§ Work order
Please transcribe exactly the lines from the first line of the records below through the line containing "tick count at", including both, and omit all pictures.

§ Data records

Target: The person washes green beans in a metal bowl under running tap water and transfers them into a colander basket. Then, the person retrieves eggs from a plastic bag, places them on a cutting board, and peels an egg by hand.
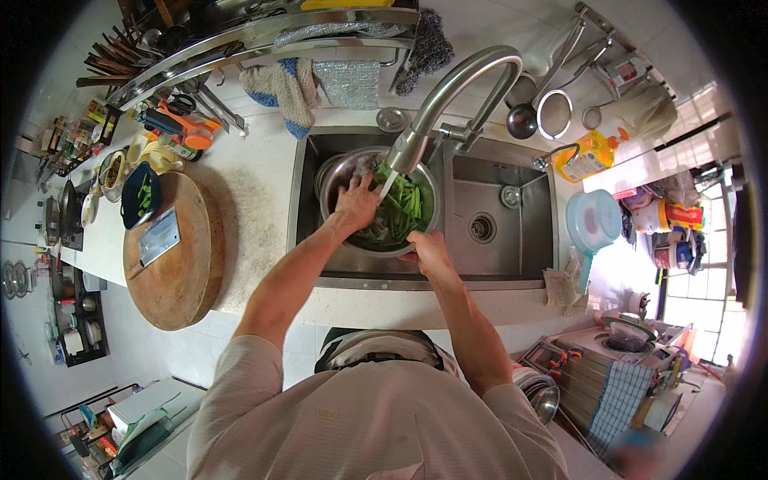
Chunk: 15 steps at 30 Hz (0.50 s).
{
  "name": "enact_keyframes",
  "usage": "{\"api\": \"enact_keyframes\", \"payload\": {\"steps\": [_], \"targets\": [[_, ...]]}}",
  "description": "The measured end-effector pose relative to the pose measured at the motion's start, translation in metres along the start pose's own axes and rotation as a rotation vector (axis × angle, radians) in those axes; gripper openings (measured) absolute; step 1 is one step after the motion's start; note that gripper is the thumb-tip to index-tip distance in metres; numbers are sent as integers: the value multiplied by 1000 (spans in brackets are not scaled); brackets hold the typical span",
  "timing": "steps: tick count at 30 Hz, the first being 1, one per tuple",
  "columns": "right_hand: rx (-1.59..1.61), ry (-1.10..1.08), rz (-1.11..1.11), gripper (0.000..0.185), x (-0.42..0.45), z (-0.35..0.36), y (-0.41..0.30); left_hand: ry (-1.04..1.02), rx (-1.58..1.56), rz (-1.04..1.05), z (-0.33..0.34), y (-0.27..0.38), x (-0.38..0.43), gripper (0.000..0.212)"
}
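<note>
A stainless steel bowl (435, 198) stands in the left basin of the sink, holding cut green vegetables (409, 201) in water. From the curved faucet (411, 144) a stream of water runs into it. My left hand (360, 203) is over the bowl's left part, fingers spread beside the greens; whether the fingertips touch anything is hard to see. My right hand (427, 247) grips the bowl's rim at the lower right, its fingers partly hidden under the edge.
Left of the sink, a cleaver (159, 237) lies on a round wooden chopping block (180, 288), beside a dark blue container (140, 193) of greens. The right basin (489, 252) has a drain. A light blue dipper (594, 222) and dish soap bottle (583, 157) are at the right.
</note>
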State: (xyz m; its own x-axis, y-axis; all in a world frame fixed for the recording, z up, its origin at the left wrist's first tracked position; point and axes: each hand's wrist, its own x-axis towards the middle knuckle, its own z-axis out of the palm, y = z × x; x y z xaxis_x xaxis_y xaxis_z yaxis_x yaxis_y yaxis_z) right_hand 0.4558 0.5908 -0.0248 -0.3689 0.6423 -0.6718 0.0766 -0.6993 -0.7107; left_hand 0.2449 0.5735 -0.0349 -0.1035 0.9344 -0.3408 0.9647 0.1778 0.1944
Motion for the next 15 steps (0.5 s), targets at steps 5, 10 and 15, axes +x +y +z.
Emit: {"api": "enact_keyframes", "payload": {"steps": [5,10,15], "targets": [[-16,35,-45,31,0,0,-11,-115,-43,211,-11,39,-18,72],[-33,9,-52,30,-8,11,-6,-53,94,46,-14,0,-7,69],[-30,29,-56,31,1,3,-7,-32,-50,169,-1,27,-21,66]]}}
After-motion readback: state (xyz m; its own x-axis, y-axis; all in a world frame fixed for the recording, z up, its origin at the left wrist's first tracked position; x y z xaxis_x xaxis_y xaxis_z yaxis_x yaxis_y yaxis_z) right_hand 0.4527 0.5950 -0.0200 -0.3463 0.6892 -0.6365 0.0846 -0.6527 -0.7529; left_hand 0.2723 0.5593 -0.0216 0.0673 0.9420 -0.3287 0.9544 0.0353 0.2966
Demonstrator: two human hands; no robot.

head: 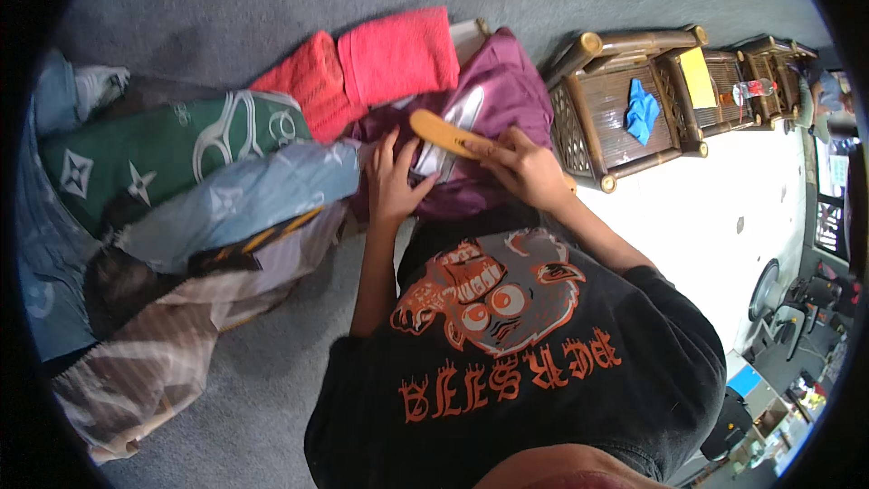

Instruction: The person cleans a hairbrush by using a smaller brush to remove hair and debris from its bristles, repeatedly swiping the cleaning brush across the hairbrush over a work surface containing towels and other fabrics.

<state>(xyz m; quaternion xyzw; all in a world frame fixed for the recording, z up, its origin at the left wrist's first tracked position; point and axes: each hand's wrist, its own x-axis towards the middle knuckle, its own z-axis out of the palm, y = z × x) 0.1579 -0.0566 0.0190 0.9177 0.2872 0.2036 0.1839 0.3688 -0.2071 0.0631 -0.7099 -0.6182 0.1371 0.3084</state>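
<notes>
My right hand (519,166) grips a flat, tan, round-ended piece (441,134), which looks like wood; its underside is hidden. It is held over a maroon cloth (506,75) in front of me. A shiny silver-white patch (470,105) shows on the cloth, partly under the tan piece. My left hand (394,183) rests on the maroon cloth to the left of that patch. Its fingers are spread and hold nothing. Just beyond my hands lie a folded pink-red towel (400,58) and a redder folded towel (309,85).
Green patterned fabric (156,156), pale blue patterned fabric (237,187) and striped brown fabric (183,333) are heaped at the left. Bamboo seats (621,81) stand at the right, with a blue cloth (641,111), a yellow sheet (697,78) and a bottle (757,87). A person (825,98) appears farther off.
</notes>
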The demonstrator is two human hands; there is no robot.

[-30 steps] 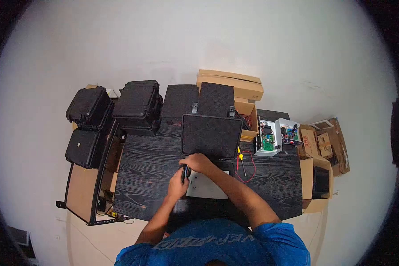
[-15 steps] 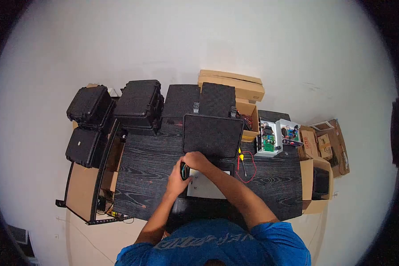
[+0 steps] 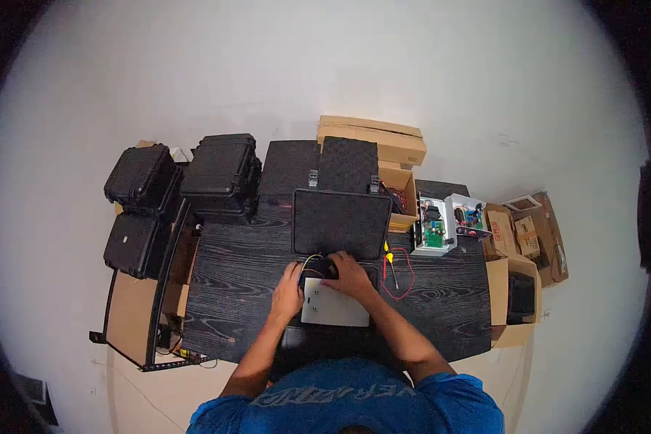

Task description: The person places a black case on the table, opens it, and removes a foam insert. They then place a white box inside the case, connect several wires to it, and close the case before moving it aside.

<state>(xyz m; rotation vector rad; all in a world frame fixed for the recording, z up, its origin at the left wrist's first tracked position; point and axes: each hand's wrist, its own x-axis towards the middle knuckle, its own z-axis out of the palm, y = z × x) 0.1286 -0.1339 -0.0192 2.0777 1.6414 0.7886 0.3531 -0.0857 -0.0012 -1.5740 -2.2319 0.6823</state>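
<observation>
A pale grey panel [image 3: 336, 307] with small dark socket openings lies over an open black case [image 3: 375, 278] on the table, its foam-lined lid [image 3: 341, 223] standing up behind. My left hand [image 3: 288, 295] is closed around the panel's left edge, the fingertips partly hidden. At the far right part of the panel, my right hand [image 3: 351, 278] grips the edge with the thumb on top and the fingers beyond it. Between the hands, a yellow wire [image 3: 309, 259] loops up from the dark gap behind the panel.
Right of the case lie a yellow-handled screwdriver [image 3: 390, 264] and a red cable [image 3: 414, 273]. Two white housings with circuit boards [image 3: 434, 233] stand farther right, beside cardboard boxes [image 3: 510, 289]. Black cases [image 3: 220, 173] are stacked on the left, near a black-framed rack [image 3: 163, 289].
My right hand has moved right, from beside my left hand to the panel's far edge. The yellow wire loop now shows between the hands. The view has shifted slightly.
</observation>
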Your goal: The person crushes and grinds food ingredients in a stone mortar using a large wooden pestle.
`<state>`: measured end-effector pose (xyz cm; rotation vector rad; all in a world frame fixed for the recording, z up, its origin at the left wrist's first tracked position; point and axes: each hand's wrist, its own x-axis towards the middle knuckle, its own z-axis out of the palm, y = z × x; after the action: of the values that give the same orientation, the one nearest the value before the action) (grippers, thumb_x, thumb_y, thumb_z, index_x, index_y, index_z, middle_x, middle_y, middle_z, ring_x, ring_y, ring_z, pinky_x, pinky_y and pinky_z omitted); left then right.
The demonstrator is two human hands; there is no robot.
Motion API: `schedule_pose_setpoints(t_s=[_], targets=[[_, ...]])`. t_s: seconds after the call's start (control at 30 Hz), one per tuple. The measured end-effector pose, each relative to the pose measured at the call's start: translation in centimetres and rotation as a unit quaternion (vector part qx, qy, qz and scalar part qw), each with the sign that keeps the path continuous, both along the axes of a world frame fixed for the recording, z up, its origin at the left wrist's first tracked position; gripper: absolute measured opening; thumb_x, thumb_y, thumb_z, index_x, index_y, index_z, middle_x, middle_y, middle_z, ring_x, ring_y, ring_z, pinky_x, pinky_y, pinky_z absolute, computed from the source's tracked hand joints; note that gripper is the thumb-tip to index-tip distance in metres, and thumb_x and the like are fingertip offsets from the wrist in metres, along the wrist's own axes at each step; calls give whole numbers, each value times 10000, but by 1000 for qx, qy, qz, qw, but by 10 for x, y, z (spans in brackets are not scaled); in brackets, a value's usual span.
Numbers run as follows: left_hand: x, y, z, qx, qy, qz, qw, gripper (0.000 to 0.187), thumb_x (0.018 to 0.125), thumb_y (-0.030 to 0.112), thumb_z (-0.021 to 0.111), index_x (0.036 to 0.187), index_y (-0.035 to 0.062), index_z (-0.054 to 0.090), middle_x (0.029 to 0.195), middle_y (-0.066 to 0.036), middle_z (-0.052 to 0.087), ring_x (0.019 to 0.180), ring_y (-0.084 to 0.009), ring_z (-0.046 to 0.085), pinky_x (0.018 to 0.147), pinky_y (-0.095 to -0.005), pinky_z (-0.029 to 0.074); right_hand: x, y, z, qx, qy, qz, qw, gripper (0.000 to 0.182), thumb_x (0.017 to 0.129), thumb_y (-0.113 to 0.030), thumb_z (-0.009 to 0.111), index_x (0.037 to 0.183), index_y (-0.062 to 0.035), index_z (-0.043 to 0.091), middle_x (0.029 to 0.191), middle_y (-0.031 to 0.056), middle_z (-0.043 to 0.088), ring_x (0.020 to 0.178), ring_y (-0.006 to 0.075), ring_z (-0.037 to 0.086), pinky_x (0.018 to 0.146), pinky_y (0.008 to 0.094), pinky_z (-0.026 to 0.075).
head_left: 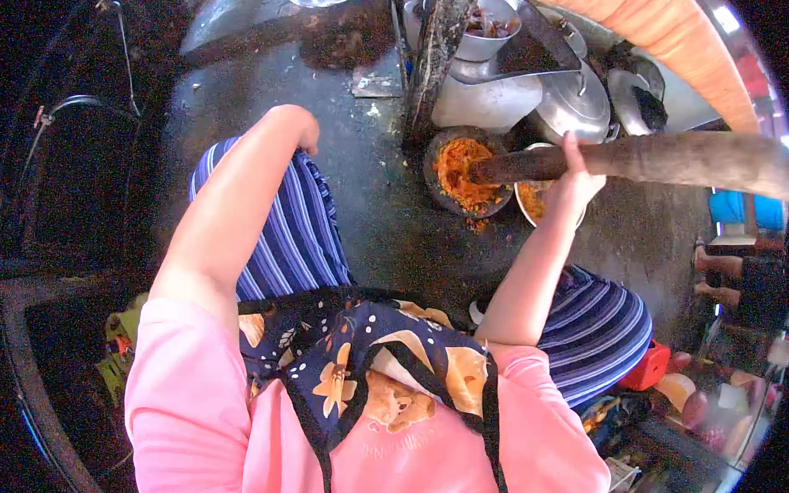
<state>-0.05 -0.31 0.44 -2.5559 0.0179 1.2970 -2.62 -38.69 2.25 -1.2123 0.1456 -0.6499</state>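
Note:
A long wooden pestle (675, 161) lies tilted across the right side, and my right hand (578, 177) is wrapped round it. Its dark lower end rests in orange mash (460, 166) inside a round stone mortar (434, 152). Beside the mortar, partly under the pestle and my right wrist, stands a white-rimmed bowl (580, 220) with orange-yellow food. My left hand (305, 129) is by my left knee, on the striped cloth (296, 217); its fingers are mostly hidden behind the hand.
Behind the mortar are a lidded metal pot (575, 101), a metal bowl of dark food (484, 45) and an upright wooden post (440, 57). A red container (647, 367) is at the lower right. Another person's feet (705, 257) show at the far right.

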Motion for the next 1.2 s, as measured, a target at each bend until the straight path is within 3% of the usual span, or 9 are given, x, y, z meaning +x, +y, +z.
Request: schedule_pose_setpoints(t_s=[0.13,0.27,0.33,0.53,0.6,0.73,1.0,1.13,1.2], targets=[[-2,-8,14,3,4,-29,1000,387,779,348,593,1085,115,623,1160,-86,579,1051,-278,555,863,-419,454,5,0,-40,-74,22,-21,997,231,634,41,728,760,-29,547,768,55,579,693,171,532,712,305,441],[3,-10,15,-3,15,-60,998,393,790,354,587,1097,109,615,1186,-94,561,1063,-283,547,870,-418,450,6,3,-163,-58,132,52,988,398,606,58,717,951,-23,534,857,34,544,812,153,507,777,293,426],[-3,-15,10,7,4,-34,999,400,796,367,587,1096,103,616,1186,-100,559,1071,-285,543,880,-416,444,-6,28,-123,31,50,-21,998,434,638,34,733,1009,-20,515,876,37,544,815,166,507,812,305,407],[-4,-8,15,3,6,-7,1000,422,801,385,585,1104,92,609,1200,-105,549,1098,-283,525,891,-421,433,0,5,0,-73,-14,4,997,203,645,-4,756,743,-18,578,727,34,570,665,141,511,666,271,412],[-6,-10,21,5,-8,-9,1000,422,801,386,585,1106,94,608,1200,-104,549,1101,-282,523,893,-420,431,-1,7,-7,-90,-25,15,996,225,626,19,753,748,-21,569,752,27,568,696,140,516,691,274,421],[-1,-8,-2,10,9,-10,1000,408,797,380,581,1092,100,617,1193,-101,555,1092,-279,529,880,-422,440,24,8,-170,-67,62,3,996,409,609,116,704,949,-35,532,796,21,547,758,168,525,732,315,463],[8,6,-12,-3,41,-33,999,403,785,359,578,1096,105,617,1187,-87,563,1066,-265,548,858,-420,454,-8,23,3,-132,-4,30,991,267,626,35,755,794,-41,561,765,20,576,696,127,525,683,272,435],[12,6,-6,-30,56,6,998,377,765,331,584,1053,93,640,1163,-93,577,1018,-260,577,825,-419,471,4,20,-46,-71,2,8,997,223,660,9,731,812,-21,570,766,25,566,731,149,532,787,274,413],[8,1,-5,8,19,-31,999,378,765,322,581,1055,85,638,1163,-95,577,1018,-261,576,824,-421,473,-1,32,-92,-195,58,-63,977,361,646,24,735,943,-23,535,795,24,565,755,143,532,797,274,428]])
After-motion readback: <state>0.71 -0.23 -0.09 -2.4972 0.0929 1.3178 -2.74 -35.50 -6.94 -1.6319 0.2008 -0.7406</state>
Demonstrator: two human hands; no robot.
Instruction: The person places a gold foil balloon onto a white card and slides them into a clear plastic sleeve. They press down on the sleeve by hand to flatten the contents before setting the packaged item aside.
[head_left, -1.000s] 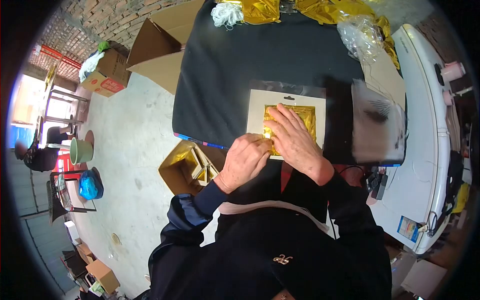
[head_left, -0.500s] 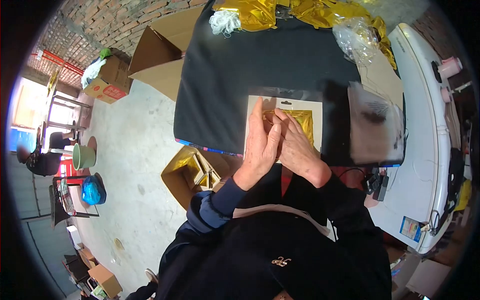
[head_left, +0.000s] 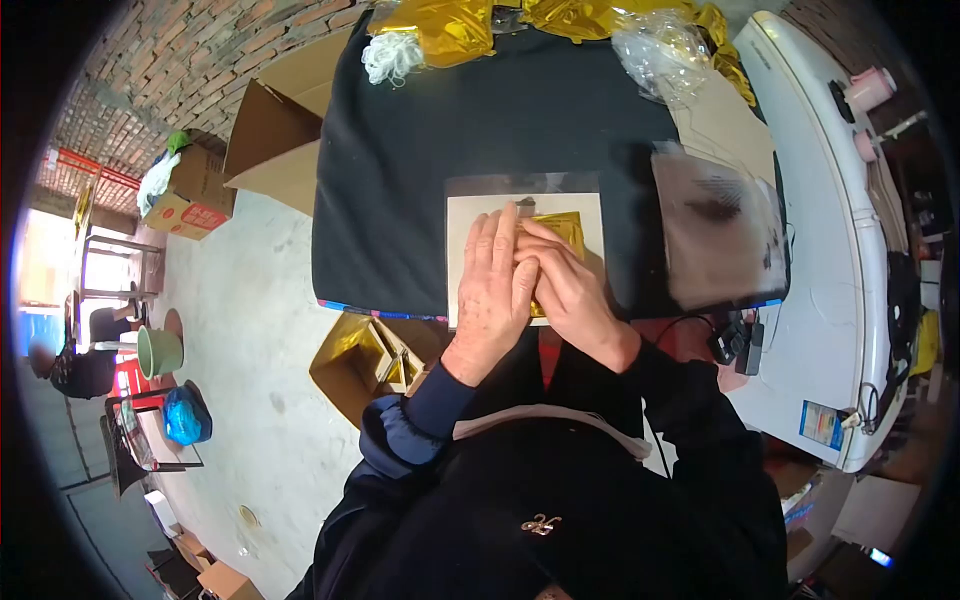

§ Response area
Target: The person washes green beans in a metal bowl under running tap water and transfers them into a colander basket. Then, the person retrieves eggs from a plastic bag, places them on a cutting board, and peels an egg by hand.
Chunk: 15 steps at 30 Hz (0.50 s).
{
  "name": "enact_keyframes",
  "usage": "{\"api\": \"enact_keyframes\", \"payload\": {\"steps\": [_], \"targets\": [[_, ...]]}}",
  "description": "The measured end-effector pose relative to the pose measured at the motion's start, translation in metres along the start pose's own axes and rotation as a rotation vector (axis × angle, radians) in those axes; gripper openings (measured) absolute; step 1 is one step after the motion's start; note that gripper is the thumb-tip to index-tip distance in metres; numbers are sent as integers: the value multiplied by 1000 (spans in brackets are not scaled); brackets hold the typical span",
  "timing": "steps: tick count at 30 Hz, the first being 1, one per tuple",

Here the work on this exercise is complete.